» **Your goal**
Write out exactly the lines below that run from the one containing "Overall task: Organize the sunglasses" through the one containing "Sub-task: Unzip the", both included, with no other lines.

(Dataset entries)
• • • • •
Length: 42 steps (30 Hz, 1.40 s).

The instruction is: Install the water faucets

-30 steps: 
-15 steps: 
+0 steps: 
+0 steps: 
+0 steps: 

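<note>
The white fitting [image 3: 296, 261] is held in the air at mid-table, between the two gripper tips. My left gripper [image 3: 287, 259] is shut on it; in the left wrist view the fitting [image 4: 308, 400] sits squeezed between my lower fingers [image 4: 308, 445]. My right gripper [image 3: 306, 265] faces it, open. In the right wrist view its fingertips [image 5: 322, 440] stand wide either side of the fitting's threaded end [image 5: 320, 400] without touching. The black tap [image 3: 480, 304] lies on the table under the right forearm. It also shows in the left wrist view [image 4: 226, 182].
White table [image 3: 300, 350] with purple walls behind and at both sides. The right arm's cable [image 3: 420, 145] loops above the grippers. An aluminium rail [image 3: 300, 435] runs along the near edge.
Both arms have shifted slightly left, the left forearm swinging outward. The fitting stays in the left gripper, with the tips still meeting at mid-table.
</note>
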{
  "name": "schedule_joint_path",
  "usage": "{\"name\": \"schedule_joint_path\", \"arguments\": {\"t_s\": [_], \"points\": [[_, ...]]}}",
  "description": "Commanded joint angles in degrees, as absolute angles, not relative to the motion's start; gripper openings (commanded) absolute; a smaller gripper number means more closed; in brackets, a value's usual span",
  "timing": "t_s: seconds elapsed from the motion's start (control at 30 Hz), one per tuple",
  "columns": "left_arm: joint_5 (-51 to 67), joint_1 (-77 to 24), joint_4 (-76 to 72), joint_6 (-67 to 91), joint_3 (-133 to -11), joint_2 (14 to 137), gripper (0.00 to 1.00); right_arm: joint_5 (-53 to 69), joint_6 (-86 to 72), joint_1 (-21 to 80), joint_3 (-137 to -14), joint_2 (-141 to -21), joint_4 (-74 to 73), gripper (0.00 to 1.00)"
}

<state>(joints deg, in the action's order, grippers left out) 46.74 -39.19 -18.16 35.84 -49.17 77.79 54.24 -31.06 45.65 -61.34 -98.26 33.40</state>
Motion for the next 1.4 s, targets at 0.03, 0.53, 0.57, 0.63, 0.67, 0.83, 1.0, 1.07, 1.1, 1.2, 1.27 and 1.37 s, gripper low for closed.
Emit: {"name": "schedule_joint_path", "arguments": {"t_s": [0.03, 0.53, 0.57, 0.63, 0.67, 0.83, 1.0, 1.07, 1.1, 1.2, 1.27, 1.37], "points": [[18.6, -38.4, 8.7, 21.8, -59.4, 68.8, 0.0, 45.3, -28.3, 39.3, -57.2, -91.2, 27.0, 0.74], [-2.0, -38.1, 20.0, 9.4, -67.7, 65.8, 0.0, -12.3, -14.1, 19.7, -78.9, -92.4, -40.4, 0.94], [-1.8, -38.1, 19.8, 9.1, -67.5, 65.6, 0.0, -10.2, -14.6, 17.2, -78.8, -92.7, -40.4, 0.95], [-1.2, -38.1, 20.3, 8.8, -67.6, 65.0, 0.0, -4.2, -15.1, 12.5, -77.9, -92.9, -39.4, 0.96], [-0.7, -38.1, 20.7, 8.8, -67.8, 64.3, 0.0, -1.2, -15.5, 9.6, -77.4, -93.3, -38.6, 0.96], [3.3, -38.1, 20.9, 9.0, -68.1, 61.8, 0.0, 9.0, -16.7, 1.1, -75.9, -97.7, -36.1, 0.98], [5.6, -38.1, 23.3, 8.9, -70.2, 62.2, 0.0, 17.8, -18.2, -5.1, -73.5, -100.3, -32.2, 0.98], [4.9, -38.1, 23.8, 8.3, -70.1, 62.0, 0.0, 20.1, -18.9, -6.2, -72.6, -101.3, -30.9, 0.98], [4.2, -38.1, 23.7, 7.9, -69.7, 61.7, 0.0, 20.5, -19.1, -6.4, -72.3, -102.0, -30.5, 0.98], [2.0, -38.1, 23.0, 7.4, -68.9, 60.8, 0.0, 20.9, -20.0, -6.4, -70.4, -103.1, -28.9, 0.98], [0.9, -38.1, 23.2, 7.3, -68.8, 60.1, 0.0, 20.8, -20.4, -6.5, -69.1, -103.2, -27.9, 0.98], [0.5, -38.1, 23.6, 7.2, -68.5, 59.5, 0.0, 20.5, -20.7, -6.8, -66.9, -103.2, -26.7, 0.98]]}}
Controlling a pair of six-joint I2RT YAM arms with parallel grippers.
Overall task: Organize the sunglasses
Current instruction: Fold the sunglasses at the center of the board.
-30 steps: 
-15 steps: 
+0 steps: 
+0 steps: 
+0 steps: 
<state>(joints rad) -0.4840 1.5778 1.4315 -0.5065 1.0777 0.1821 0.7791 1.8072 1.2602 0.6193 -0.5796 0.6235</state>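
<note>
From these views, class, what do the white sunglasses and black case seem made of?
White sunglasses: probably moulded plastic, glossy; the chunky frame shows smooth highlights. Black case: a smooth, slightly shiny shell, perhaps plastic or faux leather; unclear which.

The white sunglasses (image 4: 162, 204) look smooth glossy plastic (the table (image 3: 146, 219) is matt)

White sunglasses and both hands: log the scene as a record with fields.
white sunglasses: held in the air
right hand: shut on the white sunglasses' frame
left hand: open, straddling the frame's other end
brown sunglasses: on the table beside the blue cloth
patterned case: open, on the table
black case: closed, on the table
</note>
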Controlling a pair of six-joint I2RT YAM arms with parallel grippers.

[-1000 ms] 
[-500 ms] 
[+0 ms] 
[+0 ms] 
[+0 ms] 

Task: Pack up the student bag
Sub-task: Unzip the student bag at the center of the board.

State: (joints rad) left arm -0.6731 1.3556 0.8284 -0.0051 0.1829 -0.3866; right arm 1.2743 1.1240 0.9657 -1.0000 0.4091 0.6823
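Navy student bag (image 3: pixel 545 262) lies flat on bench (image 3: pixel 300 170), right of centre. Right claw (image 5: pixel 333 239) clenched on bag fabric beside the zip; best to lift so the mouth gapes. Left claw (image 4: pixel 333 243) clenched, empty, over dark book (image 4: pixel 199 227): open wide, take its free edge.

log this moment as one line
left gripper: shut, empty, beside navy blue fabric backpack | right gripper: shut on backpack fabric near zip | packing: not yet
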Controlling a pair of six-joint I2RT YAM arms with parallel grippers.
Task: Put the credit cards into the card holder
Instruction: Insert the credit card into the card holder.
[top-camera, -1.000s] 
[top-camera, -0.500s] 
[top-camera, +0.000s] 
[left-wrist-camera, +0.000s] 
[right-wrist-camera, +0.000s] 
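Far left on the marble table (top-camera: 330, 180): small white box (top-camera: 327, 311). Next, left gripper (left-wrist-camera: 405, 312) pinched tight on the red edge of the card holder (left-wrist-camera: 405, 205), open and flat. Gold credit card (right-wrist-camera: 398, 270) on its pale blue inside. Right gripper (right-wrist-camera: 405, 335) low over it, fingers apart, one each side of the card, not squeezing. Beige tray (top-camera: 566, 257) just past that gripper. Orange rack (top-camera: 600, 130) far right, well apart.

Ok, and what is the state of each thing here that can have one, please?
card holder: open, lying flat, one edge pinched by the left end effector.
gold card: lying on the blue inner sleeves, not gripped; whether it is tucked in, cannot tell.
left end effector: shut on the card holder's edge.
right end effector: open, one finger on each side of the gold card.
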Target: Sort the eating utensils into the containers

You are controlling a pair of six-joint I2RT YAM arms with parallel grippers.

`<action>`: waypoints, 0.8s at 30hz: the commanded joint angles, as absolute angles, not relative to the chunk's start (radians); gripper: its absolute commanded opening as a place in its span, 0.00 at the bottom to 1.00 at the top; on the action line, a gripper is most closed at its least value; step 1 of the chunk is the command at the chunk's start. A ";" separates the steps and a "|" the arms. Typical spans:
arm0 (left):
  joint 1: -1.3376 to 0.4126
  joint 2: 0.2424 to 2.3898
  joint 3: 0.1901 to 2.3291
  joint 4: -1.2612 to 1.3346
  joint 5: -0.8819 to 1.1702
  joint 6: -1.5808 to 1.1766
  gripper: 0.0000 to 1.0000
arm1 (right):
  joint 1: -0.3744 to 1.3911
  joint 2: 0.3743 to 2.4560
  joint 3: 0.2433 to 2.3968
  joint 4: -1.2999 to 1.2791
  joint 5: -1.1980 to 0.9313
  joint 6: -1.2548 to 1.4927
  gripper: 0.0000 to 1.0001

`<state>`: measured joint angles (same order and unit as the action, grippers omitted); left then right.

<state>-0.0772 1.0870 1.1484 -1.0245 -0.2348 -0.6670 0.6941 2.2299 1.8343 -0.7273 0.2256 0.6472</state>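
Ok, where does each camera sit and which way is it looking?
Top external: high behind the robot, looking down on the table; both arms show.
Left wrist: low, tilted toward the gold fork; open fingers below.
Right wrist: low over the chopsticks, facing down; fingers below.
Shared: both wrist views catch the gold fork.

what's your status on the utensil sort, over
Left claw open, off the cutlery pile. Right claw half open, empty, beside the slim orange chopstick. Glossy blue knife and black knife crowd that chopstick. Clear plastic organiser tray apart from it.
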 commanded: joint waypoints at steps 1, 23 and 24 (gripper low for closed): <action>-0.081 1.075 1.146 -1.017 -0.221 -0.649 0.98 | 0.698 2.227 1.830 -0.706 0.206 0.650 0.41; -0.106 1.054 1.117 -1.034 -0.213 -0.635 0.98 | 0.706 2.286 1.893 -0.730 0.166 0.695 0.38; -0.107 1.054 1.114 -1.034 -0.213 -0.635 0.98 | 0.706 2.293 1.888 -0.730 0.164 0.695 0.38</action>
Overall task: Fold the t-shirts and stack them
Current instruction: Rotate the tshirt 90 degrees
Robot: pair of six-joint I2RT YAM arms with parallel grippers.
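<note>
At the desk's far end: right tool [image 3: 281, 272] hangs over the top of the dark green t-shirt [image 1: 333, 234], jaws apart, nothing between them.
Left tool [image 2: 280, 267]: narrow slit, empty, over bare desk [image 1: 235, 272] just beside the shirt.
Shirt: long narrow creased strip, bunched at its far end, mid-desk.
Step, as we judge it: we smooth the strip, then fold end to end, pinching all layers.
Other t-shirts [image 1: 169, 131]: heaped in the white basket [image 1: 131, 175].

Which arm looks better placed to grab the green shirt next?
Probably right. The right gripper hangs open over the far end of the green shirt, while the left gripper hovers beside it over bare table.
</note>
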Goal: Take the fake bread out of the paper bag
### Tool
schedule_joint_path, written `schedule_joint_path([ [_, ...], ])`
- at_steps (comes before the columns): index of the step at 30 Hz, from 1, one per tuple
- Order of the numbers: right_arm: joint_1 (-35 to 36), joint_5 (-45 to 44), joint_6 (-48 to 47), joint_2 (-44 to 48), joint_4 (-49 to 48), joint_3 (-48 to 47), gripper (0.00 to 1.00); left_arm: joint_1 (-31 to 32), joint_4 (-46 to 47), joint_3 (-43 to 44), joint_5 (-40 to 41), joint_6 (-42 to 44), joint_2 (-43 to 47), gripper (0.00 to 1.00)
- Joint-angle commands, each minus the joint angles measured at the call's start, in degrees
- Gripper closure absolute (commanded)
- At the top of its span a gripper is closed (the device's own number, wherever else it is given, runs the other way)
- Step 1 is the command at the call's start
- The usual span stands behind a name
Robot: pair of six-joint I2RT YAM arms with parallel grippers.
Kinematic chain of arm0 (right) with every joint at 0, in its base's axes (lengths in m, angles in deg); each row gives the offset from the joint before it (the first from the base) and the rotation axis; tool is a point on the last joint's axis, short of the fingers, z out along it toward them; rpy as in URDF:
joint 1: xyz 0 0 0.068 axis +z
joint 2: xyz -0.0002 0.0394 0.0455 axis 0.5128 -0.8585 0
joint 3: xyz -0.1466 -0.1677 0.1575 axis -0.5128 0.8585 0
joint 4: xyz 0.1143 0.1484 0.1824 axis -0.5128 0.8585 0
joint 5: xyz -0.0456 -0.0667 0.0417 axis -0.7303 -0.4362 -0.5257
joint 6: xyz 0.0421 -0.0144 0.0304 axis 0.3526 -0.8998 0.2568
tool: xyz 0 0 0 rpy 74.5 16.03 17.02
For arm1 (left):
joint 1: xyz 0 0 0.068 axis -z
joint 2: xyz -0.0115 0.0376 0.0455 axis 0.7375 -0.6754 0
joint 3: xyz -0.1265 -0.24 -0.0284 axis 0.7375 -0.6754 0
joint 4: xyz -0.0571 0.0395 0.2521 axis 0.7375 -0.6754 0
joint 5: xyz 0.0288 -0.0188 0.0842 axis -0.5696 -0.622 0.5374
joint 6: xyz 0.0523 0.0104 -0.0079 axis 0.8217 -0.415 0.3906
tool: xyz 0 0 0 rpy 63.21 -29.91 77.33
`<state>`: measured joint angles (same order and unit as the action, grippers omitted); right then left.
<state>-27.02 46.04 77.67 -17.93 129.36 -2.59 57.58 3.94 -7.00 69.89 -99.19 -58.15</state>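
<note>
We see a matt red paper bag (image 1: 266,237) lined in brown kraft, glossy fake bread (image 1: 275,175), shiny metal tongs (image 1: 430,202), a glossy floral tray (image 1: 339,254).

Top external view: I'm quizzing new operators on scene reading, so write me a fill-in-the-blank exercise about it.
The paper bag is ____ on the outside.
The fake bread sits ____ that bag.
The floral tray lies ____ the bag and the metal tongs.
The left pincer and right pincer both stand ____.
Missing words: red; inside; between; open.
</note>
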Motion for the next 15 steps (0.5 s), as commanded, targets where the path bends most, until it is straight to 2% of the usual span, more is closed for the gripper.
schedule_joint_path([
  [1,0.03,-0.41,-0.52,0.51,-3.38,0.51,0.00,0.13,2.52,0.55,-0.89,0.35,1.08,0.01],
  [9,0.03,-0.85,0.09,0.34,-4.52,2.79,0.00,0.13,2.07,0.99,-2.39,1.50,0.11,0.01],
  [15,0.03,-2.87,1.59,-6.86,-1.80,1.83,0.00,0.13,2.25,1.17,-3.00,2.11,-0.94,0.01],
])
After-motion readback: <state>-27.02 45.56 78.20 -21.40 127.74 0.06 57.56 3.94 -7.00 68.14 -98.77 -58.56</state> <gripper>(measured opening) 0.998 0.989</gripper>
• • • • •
» **Task answer**
Overall task: Organize the sunglasses
Current instruction: Fold the sunglasses at the center of the board.
-30 steps: 
-15 steps: 
+0 steps: 
+0 steps: 
+0 steps: 
<state>(joints rad) -0.4840 1.5778 1.4315 -0.5065 1.0777 0.1821 0.7791 1.8072 1.2602 0.6193 -0.5796 0.6235</state>
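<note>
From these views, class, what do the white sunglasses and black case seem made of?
White sunglasses: probably moulded plastic, glossy; the chunky frame shows smooth highlights. Black case: a smooth, slightly shiny shell, perhaps plastic or faux leather; unclear which.

The white sunglasses (image 4: 162, 204) look smooth glossy plastic (the table (image 3: 146, 219) is matt)

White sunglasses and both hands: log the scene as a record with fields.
white sunglasses: held in the air
right hand: shut on the white sunglasses' frame
left hand: open, straddling the frame's other end
brown sunglasses: on the table beside the blue cloth
patterned case: open, on the table
black case: closed, on the table
</note>
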Controlling a pair of six-joint I2RT YAM arms with parallel grippers.

[-1000 ms] 
[-500 ms] 
[+0 ms] 
[+0 ms] 
[+0 ms] 

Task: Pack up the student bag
Sub-task: Unzip the student bag at the center of the board.

That makes the output complete.